Jóhann Jóhannsson - IBM 1401: A User's Manual(4AD)

Picked up a promo copy of this used for $4 at a store in Arlington I happened to stop by riding around in the snow after buying my new bike (yay!). For how much hype this album has gotten and the high concept of it all, I sort of expected a little more. Johannsson used the Prague Symphony Orchestra on this, apparently the go-to orchestra for people who don't want to pay a lot, esp. metal bands such as Dimmu Borgir. This is funny because the style of writing reminds me a lot of another composer who recently used the services of that orchestra, Angelo Badalamenti (on the Mulholland Drive sdtrk). The music is mostly less dark than that Badalamenti's (more melancholy like Godspeed), but has a similar level of melodic and rhythmic complexity (low). There is of course much more emotional resonance to this album being that it's a requiem for a computer that Johannsson's father worked on, and yet I wonder if it couldn't have all been done more interestingly. Because really, there's not a whole hell of a lot here besides Track 2 with its pre-recorded IBM instructions (which get very annoying after the first minute or two) to indicate that this is what the album is about.
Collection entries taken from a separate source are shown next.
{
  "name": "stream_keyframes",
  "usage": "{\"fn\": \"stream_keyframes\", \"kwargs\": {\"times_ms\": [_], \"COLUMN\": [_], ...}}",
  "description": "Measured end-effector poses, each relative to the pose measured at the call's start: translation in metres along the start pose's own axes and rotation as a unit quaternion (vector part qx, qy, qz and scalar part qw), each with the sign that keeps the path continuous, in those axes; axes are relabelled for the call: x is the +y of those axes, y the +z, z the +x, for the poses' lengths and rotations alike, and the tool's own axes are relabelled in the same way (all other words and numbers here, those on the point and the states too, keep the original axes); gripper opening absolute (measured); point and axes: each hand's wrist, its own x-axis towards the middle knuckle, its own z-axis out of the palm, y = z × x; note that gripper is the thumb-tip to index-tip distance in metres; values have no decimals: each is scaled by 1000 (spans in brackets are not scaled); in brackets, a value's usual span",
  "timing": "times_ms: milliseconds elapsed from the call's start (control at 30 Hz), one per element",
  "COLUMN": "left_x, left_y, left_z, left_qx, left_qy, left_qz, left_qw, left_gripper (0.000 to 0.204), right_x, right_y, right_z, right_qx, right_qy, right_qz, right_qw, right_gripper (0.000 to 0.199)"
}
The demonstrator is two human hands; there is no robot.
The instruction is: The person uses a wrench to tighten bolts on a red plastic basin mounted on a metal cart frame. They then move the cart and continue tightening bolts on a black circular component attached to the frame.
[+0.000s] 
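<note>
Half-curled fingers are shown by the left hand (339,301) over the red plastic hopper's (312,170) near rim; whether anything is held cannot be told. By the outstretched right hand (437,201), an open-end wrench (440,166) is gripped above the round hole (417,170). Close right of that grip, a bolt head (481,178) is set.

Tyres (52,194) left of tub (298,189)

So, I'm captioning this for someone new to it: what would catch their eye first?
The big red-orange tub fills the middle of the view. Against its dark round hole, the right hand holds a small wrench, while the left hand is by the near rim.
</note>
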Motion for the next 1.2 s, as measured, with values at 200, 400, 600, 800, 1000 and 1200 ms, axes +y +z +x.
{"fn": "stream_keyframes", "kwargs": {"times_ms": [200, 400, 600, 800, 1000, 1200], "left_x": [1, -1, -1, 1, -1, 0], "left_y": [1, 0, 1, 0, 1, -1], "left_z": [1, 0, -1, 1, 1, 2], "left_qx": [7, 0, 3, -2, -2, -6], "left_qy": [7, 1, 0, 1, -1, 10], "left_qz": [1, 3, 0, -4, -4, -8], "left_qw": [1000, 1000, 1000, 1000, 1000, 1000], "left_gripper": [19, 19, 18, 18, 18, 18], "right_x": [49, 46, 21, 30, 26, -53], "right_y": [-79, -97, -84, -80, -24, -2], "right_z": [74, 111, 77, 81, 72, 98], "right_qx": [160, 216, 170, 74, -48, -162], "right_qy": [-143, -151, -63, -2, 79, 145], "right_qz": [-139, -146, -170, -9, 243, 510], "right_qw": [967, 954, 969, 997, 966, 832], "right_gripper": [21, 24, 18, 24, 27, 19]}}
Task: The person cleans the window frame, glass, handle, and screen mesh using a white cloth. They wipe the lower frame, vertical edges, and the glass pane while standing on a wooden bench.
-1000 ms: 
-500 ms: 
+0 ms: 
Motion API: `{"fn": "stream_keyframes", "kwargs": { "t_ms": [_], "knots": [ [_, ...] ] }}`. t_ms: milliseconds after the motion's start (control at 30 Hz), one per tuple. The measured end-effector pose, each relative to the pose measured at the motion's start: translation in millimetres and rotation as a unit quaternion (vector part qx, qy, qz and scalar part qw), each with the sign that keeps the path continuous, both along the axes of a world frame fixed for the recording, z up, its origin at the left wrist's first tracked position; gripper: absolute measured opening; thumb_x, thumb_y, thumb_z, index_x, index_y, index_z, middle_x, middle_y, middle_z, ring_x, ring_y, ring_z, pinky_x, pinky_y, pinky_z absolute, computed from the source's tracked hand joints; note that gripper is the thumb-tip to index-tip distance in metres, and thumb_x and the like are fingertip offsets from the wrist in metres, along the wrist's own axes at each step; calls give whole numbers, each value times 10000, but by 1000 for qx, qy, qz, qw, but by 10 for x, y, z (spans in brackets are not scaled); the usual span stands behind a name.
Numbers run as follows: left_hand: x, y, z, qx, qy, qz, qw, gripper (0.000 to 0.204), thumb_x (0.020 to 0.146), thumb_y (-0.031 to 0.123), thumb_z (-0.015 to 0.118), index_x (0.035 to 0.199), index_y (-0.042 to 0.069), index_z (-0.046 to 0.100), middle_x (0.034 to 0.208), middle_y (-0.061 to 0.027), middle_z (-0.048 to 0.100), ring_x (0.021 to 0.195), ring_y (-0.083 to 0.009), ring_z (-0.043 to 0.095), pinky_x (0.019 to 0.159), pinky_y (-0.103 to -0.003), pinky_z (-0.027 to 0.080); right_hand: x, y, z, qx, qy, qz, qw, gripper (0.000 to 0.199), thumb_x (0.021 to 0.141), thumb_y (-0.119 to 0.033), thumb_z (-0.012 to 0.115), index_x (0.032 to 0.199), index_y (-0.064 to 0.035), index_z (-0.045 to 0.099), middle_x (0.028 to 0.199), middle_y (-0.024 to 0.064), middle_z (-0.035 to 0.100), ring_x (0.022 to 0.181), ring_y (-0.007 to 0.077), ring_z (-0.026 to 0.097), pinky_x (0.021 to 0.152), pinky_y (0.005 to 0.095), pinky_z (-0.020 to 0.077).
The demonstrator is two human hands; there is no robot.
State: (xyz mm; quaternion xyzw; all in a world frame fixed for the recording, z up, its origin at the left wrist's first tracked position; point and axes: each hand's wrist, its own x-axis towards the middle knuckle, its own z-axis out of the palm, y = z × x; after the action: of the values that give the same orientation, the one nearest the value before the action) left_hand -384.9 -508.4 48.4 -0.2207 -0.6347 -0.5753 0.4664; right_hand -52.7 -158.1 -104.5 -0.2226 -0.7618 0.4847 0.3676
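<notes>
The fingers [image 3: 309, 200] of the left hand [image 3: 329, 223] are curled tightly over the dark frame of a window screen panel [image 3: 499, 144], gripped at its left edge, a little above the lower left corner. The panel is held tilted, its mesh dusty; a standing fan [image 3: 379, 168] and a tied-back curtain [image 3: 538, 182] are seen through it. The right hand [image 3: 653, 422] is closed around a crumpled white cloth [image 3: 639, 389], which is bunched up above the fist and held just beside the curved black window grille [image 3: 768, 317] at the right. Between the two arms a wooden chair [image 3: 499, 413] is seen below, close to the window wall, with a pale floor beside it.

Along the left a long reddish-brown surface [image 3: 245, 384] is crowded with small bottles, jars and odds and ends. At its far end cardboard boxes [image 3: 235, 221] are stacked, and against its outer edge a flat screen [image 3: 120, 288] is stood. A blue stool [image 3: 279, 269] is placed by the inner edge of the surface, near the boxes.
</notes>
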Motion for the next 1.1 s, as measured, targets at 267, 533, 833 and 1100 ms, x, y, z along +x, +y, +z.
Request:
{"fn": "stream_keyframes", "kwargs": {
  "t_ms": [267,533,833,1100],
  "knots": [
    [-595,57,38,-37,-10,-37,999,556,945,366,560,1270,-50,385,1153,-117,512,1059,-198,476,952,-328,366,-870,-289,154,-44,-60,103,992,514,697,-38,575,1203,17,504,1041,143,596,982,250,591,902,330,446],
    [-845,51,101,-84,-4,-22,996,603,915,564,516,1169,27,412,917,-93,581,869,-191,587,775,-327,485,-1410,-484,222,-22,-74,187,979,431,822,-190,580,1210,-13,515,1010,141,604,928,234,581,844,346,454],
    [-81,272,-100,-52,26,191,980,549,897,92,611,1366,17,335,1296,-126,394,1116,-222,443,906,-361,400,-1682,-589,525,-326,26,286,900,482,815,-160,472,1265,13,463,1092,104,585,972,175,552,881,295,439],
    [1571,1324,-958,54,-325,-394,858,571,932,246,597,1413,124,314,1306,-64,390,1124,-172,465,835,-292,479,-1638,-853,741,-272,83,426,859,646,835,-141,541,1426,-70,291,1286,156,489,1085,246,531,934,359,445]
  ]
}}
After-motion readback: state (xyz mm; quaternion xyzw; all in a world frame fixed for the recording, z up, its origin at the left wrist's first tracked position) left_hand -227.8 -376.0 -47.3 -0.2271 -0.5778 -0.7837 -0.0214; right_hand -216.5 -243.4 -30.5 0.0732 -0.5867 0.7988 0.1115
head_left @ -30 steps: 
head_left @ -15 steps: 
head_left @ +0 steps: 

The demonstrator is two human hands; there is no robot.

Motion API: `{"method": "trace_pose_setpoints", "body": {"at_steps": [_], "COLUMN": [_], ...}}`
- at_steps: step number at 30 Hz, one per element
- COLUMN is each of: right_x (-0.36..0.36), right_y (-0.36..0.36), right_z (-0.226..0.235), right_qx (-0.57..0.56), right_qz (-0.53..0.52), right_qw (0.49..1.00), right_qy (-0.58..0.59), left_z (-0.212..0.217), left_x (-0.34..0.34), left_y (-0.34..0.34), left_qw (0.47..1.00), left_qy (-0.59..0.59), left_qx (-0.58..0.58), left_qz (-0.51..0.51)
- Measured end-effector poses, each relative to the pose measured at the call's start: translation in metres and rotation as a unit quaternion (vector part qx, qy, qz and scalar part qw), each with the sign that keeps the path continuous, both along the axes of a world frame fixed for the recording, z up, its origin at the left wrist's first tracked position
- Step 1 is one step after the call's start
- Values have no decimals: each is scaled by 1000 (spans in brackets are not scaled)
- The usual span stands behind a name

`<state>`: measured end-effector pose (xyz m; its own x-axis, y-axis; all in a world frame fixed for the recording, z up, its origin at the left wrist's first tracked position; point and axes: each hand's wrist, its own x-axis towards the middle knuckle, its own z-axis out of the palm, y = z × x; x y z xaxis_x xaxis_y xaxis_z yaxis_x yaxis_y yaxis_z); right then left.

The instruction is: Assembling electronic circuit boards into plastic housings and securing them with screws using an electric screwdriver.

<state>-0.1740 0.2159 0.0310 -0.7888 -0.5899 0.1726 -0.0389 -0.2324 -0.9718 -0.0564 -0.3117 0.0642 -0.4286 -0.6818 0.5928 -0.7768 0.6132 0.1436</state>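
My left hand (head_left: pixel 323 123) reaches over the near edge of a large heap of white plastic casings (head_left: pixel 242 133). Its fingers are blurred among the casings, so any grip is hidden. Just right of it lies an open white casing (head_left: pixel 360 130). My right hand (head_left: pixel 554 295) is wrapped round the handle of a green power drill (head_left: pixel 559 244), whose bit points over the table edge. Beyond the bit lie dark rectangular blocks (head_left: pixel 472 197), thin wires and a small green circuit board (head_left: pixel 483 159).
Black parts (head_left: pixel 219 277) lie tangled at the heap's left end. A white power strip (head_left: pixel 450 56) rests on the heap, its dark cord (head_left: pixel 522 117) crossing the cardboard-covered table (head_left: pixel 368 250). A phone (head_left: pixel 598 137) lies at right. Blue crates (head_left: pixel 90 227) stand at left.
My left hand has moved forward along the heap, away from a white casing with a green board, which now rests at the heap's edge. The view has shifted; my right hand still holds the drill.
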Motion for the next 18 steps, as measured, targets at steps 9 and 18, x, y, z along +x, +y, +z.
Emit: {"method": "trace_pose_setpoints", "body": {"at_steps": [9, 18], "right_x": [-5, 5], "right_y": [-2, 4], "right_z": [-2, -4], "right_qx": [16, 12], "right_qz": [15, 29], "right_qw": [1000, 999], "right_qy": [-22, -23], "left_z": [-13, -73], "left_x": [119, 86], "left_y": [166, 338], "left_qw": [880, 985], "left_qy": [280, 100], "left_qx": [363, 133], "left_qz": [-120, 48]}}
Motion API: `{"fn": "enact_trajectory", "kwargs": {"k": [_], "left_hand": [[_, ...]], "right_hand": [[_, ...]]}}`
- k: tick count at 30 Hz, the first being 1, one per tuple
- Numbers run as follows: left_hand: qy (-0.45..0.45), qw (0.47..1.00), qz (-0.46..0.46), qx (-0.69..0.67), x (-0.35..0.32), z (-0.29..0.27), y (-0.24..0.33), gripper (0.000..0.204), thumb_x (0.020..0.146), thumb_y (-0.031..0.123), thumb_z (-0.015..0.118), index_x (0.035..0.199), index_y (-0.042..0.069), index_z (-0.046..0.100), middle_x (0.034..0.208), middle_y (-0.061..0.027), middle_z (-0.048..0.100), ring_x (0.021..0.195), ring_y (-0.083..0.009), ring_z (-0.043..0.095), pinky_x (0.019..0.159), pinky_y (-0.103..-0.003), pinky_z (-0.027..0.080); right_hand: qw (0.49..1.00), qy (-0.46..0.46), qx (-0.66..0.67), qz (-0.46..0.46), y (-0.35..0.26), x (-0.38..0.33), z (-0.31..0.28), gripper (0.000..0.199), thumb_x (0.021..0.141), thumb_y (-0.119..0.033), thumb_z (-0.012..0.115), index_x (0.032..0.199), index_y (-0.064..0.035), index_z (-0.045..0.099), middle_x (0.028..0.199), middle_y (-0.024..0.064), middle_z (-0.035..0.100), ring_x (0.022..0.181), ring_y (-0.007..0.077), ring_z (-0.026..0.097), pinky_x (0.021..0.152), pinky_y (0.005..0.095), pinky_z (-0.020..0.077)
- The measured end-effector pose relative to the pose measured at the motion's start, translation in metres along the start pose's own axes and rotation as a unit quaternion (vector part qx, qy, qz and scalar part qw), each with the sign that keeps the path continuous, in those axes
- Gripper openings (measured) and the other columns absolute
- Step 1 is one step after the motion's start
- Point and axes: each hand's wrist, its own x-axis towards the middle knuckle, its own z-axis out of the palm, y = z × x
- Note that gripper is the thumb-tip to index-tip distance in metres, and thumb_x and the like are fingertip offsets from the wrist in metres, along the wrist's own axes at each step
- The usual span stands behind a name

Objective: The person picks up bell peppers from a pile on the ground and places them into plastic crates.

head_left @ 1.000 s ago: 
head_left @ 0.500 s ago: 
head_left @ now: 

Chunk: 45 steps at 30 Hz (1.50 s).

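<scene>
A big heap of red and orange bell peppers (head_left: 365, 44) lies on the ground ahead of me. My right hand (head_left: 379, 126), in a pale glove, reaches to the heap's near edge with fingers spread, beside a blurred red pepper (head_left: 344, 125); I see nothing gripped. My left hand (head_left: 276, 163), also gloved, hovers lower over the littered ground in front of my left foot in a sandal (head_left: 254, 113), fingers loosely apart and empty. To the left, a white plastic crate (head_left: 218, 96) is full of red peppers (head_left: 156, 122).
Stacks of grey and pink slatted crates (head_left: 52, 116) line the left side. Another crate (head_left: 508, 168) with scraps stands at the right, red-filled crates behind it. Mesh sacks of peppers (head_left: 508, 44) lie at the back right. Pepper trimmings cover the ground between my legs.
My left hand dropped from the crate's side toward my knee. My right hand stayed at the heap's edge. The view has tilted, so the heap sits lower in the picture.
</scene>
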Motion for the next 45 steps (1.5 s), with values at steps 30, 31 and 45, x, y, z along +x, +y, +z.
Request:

Apparently Johannsson also used samples of music his father made on that computer, but fucked if I can find those elements in the recording, meaning that its effect is almost entirely an impressionistic one, which doesnt exactly go very far, as far as conceptual music goes. In short, this album is pleasant enough, but its almost like Godpseed without the intensity. There are crescendoes, sure, but there's never that cathartic payoff you get with really good post rock (Mono for example).